Right at the freezing point, both the liquid and the solid are stable.
They're in equilibrium with each other, meaning that the free-energy
per molecule is the same. At any other temperature, one or the other
has lower free energy, and is more stable.
In addition to the issue of true long-term stability, there's the
question of stability for practical purposes. Pure water cooled a
little below the freezing point won't actually freeze any time soon.

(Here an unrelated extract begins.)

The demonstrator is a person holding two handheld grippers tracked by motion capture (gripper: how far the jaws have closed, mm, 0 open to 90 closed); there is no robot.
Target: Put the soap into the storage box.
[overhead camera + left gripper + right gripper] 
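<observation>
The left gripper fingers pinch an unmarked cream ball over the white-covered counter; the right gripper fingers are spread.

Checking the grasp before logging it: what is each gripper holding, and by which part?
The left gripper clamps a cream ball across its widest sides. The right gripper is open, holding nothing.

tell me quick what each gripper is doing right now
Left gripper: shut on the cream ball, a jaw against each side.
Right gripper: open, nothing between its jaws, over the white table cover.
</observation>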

The reason is that a nucleus of ice has to form before the freezing
really gets going. Just below the freezing point, those ice nuclei
don't become more stable than the liquid until they have a lot of
molecules in them. Structures like that happen only very rarely by
chance, so it takes a long time for the freezing to occur. A liquid
that is still liquid even though its temperature is below its freezing
point is called "supercooled".
Even if there is a little crystal of ice present to get things
started, and even if the temperature is a tiny bit below the freezing
point, water won't 'immediately turn to ice'. The reason is that as it
turns to ice, heat is released. That keeps the nearby liquid from
freezing until enough time has passed for the heat to diffuse away and
the temperature to drop down to a low enough value. In practice, of
course, this is not really a start-and-stop process but rather a slow
steady process limited by the rate a which heat diffuses away.
Going the other way, ice melts without a nucleation delay when
heated above the freezing point. The reason is said to be a layer of
liquid-like molecules on the surface, which serve as a nucleus for the
liquid phase. However, melting soaks up heat, so the process still
proceeds at a rate limited by how fast heat flows in.